En el caso concreto de los recién nacidos, la ictericia puede considerarse 'normal' (fisiológica) si se mantiene dentro de ciertos límites y no dura más de unos pocos días o semanas. Se produce sobre todo por inmadurez del hígado, por lo que lógicamente es más frecuente por lo tanto en los prematuros, según precisa la AEP.

   Generalmente el tono amarillo suele aparecer, de hacerlo, a partir del segundo día de vida, y aún así al bebé se le puede dar de alta de la Maternidad con la simple recomendación de que sea controlado por su pediatra de cabecera. "La ictericia neonatal, salvo casos extremos excepcionales, no deja secuelas y no se relaciona con enfermedades posteriores del hígado, ni de otro tipo", remarca.

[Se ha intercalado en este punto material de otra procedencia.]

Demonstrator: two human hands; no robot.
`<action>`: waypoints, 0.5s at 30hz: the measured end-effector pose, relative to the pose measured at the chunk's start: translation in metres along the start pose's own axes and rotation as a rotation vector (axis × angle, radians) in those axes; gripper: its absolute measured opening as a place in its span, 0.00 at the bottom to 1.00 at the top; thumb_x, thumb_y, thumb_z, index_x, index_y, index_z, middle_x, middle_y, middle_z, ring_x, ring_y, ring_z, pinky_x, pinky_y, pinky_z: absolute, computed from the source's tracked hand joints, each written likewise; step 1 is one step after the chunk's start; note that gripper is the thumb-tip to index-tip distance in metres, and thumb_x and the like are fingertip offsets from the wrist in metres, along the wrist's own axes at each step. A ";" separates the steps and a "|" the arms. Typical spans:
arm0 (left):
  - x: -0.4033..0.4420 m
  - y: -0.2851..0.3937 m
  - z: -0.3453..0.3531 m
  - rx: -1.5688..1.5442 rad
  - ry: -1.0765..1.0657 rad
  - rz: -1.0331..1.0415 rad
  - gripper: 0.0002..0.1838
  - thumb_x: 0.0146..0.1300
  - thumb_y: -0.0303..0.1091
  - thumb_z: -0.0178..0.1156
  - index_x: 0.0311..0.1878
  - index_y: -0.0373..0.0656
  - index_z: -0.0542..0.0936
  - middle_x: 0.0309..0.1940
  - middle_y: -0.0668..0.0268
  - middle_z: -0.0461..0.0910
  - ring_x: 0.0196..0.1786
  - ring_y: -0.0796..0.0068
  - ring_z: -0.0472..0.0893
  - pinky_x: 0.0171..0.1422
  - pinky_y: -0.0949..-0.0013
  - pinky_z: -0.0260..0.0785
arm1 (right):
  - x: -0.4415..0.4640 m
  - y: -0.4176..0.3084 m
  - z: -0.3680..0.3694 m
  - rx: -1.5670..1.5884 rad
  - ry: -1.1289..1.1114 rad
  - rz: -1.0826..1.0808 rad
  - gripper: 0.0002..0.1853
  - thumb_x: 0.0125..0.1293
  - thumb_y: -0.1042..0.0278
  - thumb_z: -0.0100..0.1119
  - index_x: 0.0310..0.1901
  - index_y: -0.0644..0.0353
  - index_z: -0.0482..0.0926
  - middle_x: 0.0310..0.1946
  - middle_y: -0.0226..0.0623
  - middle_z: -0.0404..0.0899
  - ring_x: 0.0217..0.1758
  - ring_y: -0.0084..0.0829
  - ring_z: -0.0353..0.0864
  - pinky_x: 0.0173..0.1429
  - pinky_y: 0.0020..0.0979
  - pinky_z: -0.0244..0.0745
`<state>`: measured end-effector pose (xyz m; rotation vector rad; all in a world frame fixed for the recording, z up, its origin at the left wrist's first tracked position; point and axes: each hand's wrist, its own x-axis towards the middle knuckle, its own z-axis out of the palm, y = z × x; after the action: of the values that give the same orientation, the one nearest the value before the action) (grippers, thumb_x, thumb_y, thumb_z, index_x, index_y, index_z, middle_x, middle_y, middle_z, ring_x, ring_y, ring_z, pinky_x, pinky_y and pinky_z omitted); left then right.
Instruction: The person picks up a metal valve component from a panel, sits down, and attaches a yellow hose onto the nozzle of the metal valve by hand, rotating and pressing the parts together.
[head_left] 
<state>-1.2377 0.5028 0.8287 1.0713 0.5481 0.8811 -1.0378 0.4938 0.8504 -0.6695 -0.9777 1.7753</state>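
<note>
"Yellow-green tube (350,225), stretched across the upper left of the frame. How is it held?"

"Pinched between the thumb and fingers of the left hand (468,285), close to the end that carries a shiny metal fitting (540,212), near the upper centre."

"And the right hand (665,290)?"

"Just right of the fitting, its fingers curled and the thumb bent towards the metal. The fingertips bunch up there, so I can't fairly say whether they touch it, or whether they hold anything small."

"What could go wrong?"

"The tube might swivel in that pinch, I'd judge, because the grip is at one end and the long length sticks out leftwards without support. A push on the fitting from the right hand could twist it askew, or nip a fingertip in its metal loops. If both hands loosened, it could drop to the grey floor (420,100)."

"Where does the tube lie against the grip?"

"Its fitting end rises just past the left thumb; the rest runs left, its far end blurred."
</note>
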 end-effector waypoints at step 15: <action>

   Eso sí, el doctor Javier Miranda, pediatra en el Hospital Vithas Nisa 9 de Octubre de Valencia, llama la atención en una entrevista con Infosalus sobre los casos de ictericia en algunos niños alimentados al pecho, ya que ésta puede prolongarse algunos días más de lo habitual, sin que esto suponga ningún problema ni sea porque la leche materna le siente mal.

   Además, este experto remarca que la ictericia puede ser 'patológica', (6% recién nacidos) y que se produzca por una enfermedad, como es el caso de la incompatibilidad de grupo sanguíneo o de factor Rh entre la madre y el bebé. En estos casos, la coloración amarilla de la piel aparece en las primeras 24 horas de vida y suele detectarse ya en la Maternidad, antes del alta, donde necesitarán recibir tratamiento, en algunos casos de la enfermedad causal y siempre de la propia ictericia.

   Los tratamientos más habituales son las lámparas de fototerapia, según indica el también responsable del grupo de trabajo de Neonatología de la SEPEAP, y en algunos casos se suele realizar un recambio parcial de la sangre del niño, una transfusión de sangre parcial.

ICTERICIA Y LACTANCIA MATERNA

   Por otro lado, el doctor Miranda subraya que los recién nacidos con dificultades para iniciar una lactancia materna exclusiva efectiva tienen riesgo de incrementar los niveles de bilirrubinemia, por lo que deben ser vigilados.

   Además, señala que la lactancia materna puede prolongar la ictericia fisiológica hasta el segundo mes de vida en bebes "perfectamente sanos". "Es una ictericia benigna, aunque hay que estar alerta por que puede superponerse a otras causas de ictericia", precisa.

   El miembro de la SEPEAP explica que se han postulado diversos mecanismos patogénicos relacionados con la presencia de algunos factores en la leche materna, como niveles elevados de la enzima beta-glucoronidasa, que favorecería un aumento de la circulación enterohepática de la bilirrubina, o un mayor contenido en grasas (lipasas), que dificultaría su excreción hepática.